**BRIEF**: All that should come back is the lines of the data below from the one containing "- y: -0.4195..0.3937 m" to the one containing "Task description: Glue", inclusive, exactly as they stand.

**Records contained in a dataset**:
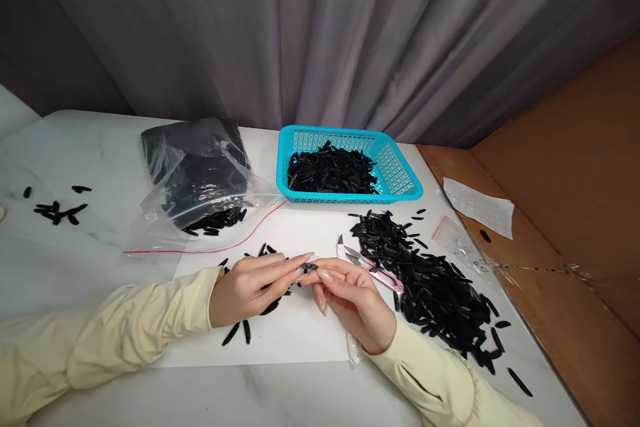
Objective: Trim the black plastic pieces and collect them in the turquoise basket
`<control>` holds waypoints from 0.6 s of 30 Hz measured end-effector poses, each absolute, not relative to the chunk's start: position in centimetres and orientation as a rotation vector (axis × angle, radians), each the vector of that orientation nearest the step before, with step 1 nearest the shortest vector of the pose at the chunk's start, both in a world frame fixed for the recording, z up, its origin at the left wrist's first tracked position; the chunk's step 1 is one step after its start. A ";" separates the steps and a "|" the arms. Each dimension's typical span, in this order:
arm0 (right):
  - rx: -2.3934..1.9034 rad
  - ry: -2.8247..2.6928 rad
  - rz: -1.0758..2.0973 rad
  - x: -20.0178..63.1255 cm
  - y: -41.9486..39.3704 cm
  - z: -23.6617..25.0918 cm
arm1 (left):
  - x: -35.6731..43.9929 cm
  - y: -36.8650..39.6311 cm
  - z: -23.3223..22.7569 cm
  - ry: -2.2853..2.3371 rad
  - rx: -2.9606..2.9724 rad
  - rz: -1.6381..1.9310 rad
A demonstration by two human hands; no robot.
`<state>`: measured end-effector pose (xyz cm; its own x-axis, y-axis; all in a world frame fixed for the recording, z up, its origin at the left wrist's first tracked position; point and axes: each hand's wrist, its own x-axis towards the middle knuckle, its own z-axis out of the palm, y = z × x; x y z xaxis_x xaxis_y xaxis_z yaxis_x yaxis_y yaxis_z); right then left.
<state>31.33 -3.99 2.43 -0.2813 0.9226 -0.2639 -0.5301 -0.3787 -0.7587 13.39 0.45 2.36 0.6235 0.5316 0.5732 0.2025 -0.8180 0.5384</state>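
Observation:
My left hand (255, 283) and my right hand (353, 297) meet over a white sheet (310, 340). Between their fingertips is a small slim black piece (309, 267) with a glossy face, pinched from both sides. What exactly it is, I cannot tell. Loose black pieces (235, 333) of similar shape lie around and partly beneath my left hand. Just right of my right hand, pink-handled thread snips (383, 273) rest beside a craft knife (341, 248), whose lower part is hidden behind that hand. A large heap of black pieces (435, 290) spreads to their right.
A blue basket (350, 197) holding many black pieces stands at the back. To its left lies a clear zip bag (160, 233) with a dark packet and more pieces. Several pieces (60, 212) sit far left. Paper (480, 207) lies on the cardboard (450, 163) at right.

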 end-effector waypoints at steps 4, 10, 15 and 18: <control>-0.847 -0.714 1.840 31.3 -4.1 2.5 | 13.4 0.4 2.3 0.591 2.438 1.058; -0.834 -0.783 1.829 31.4 -4.1 2.4 | 13.4 0.3 2.2 0.595 2.434 1.051; -0.820 -0.792 1.844 31.6 -4.1 2.3 | 13.3 0.4 2.4 0.581 2.405 1.036; -0.827 -0.786 1.851 31.6 -4.1 2.3 | 13.3 0.4 2.4 0.590 2.403 1.018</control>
<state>31.59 -4.11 2.25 -0.3407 0.9164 -0.2100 -0.4855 -0.3628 -0.7955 13.29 0.37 2.42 0.6338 0.5458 0.5481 0.2037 -0.8014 0.5624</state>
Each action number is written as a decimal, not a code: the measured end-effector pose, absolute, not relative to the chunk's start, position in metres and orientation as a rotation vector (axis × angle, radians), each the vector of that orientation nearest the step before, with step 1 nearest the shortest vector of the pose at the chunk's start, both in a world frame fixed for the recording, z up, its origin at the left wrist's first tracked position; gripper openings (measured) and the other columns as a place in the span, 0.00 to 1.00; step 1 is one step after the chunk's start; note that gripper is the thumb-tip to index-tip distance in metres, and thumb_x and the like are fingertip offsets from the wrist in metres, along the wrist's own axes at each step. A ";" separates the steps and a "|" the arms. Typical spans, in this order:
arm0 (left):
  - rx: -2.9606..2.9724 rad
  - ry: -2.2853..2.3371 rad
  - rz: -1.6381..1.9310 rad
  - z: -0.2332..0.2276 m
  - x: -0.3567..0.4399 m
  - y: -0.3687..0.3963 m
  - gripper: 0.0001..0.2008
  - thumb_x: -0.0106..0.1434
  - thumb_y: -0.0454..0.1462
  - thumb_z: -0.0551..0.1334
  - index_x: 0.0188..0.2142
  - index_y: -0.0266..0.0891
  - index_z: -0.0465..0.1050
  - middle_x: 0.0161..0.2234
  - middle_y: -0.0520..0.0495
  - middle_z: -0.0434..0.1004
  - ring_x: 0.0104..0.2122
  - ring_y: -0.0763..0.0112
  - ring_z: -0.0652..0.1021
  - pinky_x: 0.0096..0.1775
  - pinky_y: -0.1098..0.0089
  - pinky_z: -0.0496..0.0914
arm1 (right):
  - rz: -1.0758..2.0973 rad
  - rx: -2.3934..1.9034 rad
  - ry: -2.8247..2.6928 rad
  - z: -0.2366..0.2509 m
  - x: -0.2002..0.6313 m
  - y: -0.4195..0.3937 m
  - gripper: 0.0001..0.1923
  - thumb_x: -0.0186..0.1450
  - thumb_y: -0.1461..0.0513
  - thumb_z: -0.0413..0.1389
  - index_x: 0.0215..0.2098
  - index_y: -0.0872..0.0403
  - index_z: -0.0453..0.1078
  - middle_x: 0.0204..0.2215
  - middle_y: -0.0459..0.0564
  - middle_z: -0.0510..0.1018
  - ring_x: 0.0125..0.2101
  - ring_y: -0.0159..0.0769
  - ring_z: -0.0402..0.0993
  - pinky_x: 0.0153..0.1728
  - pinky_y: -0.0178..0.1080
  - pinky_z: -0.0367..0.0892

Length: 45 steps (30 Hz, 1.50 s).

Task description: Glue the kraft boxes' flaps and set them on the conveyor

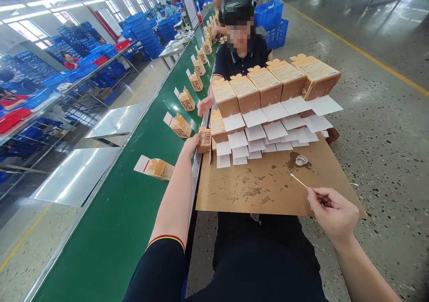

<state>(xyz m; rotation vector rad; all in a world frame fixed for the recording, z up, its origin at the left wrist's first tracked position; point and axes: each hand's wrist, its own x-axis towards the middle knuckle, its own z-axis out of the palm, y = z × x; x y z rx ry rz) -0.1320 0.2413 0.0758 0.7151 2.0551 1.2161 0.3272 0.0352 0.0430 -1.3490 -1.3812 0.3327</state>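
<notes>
Long flat conveyor belt (pixel 117 230): plain dark green. Small folded cardboard cartons (pixel 268 85): kraft brown, white open flaps. Flat cardboard work board (pixel 268 190): brown, dark blotchy stains. Stacked plastic crates (pixel 268 14): blue. Short dark sleeve cuff (pixel 166 238): red-and-yellow striped.

The scene is bright and evenly lit by rows of ceiling tubes (pixel 50 2) far up and left of the left hand (pixel 191 144). Glare lies on the steel plates (pixel 75 174) left of that hand and on the polished floor (pixel 378 127) beyond the right hand (pixel 331 212). Shadows are soft and short, faint under the white flaps (pixel 275 130) ahead of the hands. Wide-angle distortion bends the belt (pixel 127 212) and stretches the forearms at the bottom edge. Far workers look soft; the near face is blurred out.
</notes>
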 end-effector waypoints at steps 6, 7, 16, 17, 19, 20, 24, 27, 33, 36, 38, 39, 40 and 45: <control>0.762 1.989 1.129 0.062 -0.127 0.222 0.17 0.54 0.42 0.76 0.41 0.39 0.80 0.48 0.30 0.87 0.58 0.37 0.83 0.59 0.47 0.75 | 0.341 -1.377 -1.328 0.041 0.330 0.034 0.22 0.73 0.44 0.67 0.31 0.51 0.81 0.19 0.46 0.78 0.15 0.33 0.71 0.18 0.38 0.71; 0.769 1.975 1.158 0.062 -0.130 0.211 0.19 0.56 0.44 0.75 0.44 0.39 0.80 0.50 0.31 0.87 0.58 0.40 0.84 0.59 0.47 0.75 | 0.334 -1.380 -1.324 0.040 0.331 0.033 0.21 0.72 0.44 0.67 0.31 0.50 0.81 0.19 0.46 0.78 0.15 0.34 0.71 0.18 0.39 0.71; 0.753 1.365 1.538 0.061 -0.143 0.046 0.45 0.43 0.64 0.82 0.57 0.49 0.81 0.56 0.39 0.86 0.60 0.36 0.83 0.59 0.41 0.81 | 0.268 -1.489 -1.359 0.036 0.355 0.043 0.16 0.71 0.50 0.66 0.31 0.50 0.80 0.21 0.49 0.80 0.19 0.37 0.74 0.23 0.40 0.72; 0.719 1.307 1.541 0.056 -0.136 0.034 0.47 0.41 0.67 0.82 0.57 0.51 0.81 0.57 0.41 0.85 0.63 0.35 0.81 0.60 0.40 0.81 | 0.247 -1.512 -1.376 0.037 0.357 0.050 0.16 0.71 0.50 0.66 0.30 0.50 0.80 0.21 0.49 0.80 0.20 0.36 0.75 0.24 0.40 0.72; 0.660 1.223 1.534 0.044 -0.116 0.018 0.52 0.37 0.71 0.81 0.58 0.54 0.81 0.60 0.41 0.84 0.67 0.34 0.78 0.62 0.40 0.79 | 0.230 -1.559 -1.422 0.038 0.360 0.067 0.18 0.70 0.48 0.65 0.29 0.50 0.78 0.22 0.50 0.80 0.21 0.36 0.75 0.26 0.40 0.72; 0.631 1.200 1.516 0.038 -0.106 0.014 0.54 0.36 0.73 0.80 0.59 0.53 0.81 0.62 0.40 0.83 0.68 0.34 0.76 0.63 0.40 0.78 | 0.236 -1.577 -1.449 0.038 0.361 0.076 0.19 0.70 0.47 0.65 0.28 0.50 0.77 0.22 0.50 0.79 0.22 0.36 0.74 0.27 0.40 0.72; 0.525 1.185 1.426 0.023 -0.075 0.008 0.54 0.40 0.75 0.77 0.60 0.51 0.81 0.66 0.38 0.81 0.69 0.35 0.76 0.65 0.37 0.76 | 0.274 -1.597 -1.572 0.035 0.366 0.106 0.20 0.70 0.46 0.64 0.27 0.47 0.73 0.21 0.49 0.77 0.22 0.36 0.71 0.28 0.40 0.69; 0.518 1.230 1.420 0.022 -0.068 0.007 0.44 0.48 0.66 0.82 0.61 0.55 0.81 0.67 0.41 0.81 0.71 0.39 0.75 0.67 0.37 0.76 | 0.261 -1.592 -1.648 0.033 0.371 0.117 0.22 0.71 0.46 0.63 0.25 0.47 0.70 0.20 0.49 0.76 0.21 0.35 0.69 0.27 0.40 0.65; 0.641 1.300 1.442 0.032 -0.066 0.010 0.42 0.52 0.54 0.84 0.64 0.50 0.78 0.67 0.37 0.80 0.72 0.37 0.74 0.70 0.38 0.73 | 0.235 -1.582 -1.577 0.042 0.372 0.101 0.16 0.71 0.51 0.64 0.28 0.48 0.73 0.21 0.50 0.78 0.22 0.37 0.72 0.28 0.40 0.69; 0.634 1.406 1.475 0.032 -0.058 0.017 0.45 0.49 0.52 0.87 0.64 0.48 0.77 0.65 0.35 0.81 0.70 0.39 0.77 0.68 0.40 0.74 | 0.317 -1.500 -1.551 0.043 0.342 0.075 0.11 0.71 0.55 0.64 0.31 0.49 0.76 0.24 0.51 0.81 0.23 0.38 0.76 0.28 0.40 0.73; 0.638 1.477 1.503 0.031 -0.051 0.023 0.47 0.47 0.51 0.88 0.63 0.46 0.76 0.64 0.35 0.82 0.68 0.41 0.79 0.68 0.42 0.75 | 0.501 -1.397 -1.640 0.039 0.307 0.054 0.09 0.72 0.57 0.63 0.33 0.49 0.78 0.25 0.49 0.82 0.23 0.37 0.76 0.26 0.39 0.73; 0.653 1.506 1.518 0.030 -0.048 0.025 0.47 0.46 0.51 0.88 0.62 0.46 0.76 0.63 0.35 0.82 0.67 0.42 0.80 0.68 0.43 0.75 | 0.608 -1.337 -1.695 0.035 0.287 0.044 0.09 0.72 0.58 0.61 0.33 0.48 0.78 0.25 0.48 0.82 0.23 0.36 0.76 0.26 0.38 0.74; 0.677 1.532 1.530 0.030 -0.046 0.027 0.47 0.46 0.51 0.88 0.62 0.45 0.75 0.62 0.35 0.83 0.67 0.43 0.80 0.68 0.44 0.75 | 0.686 -1.276 -1.737 0.031 0.268 0.035 0.10 0.73 0.59 0.59 0.33 0.48 0.78 0.25 0.47 0.82 0.23 0.36 0.77 0.26 0.38 0.74; 0.792 1.626 1.487 0.032 -0.036 0.031 0.44 0.48 0.49 0.88 0.60 0.44 0.75 0.60 0.35 0.84 0.62 0.45 0.84 0.66 0.45 0.77 | 0.767 -1.090 -1.908 0.007 0.203 0.018 0.14 0.74 0.64 0.55 0.29 0.49 0.70 0.22 0.44 0.75 0.23 0.32 0.70 0.27 0.35 0.68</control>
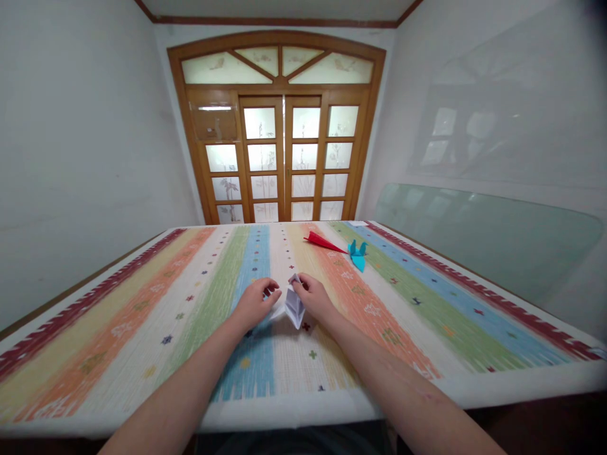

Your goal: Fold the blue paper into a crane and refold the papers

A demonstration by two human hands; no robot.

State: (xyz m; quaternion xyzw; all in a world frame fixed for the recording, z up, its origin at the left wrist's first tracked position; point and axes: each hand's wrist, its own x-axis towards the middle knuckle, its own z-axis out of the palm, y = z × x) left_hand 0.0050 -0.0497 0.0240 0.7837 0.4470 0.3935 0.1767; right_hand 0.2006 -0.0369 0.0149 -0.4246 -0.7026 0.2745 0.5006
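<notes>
A piece of white folded paper (294, 308) is held up over the near middle of the table, with creased, pointed flaps. My right hand (315, 297) pinches its upper edge between thumb and fingers. Just left of the paper is my left hand (256, 304), its fingers loosely curled with a gap between thumb and fingertips. A pale flap reaches toward this hand; whether they touch is hard to make out. Farther back on the right lie a red folded paper piece (325, 241), long and pointed, and a blue folded paper figure (357, 254) with upright tips.
A striped, patterned cloth (199, 328) covers the table beneath my arms. Beyond the far edge stand wooden doors (284, 151) with glass panes. A pale green glass panel (484, 230) rises along the right side, by the wall.
</notes>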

**WRITTEN ANSWER**:
  - y: -0.4195..0.3937 m
  - gripper: 0.0001..0.1923
  - thumb_x: -0.0186..0.1450
  - thumb_y: -0.1461..0.0513
  - thumb_z: -0.0413..0.1389
  - index_x: 0.0215..0.2098
  - index_y: -0.0872..0.0403
  - index_z: -0.0453..0.1078
  - middle_x: 0.0204..0.2215
  - middle_y: -0.0459..0.0564
  - middle_z: -0.0510..0.1018
  - ring_x: 0.0125..0.2101
  - ring_y: -0.0159..0.0769
  - ring_z: -0.0402..0.0993
  - pinky_x: 0.0153..0.1728
  - pinky_y: -0.0178..0.1080
  - pinky_z: -0.0367..0.0892

Length: 45 steps (30 Hz, 1.50 s).

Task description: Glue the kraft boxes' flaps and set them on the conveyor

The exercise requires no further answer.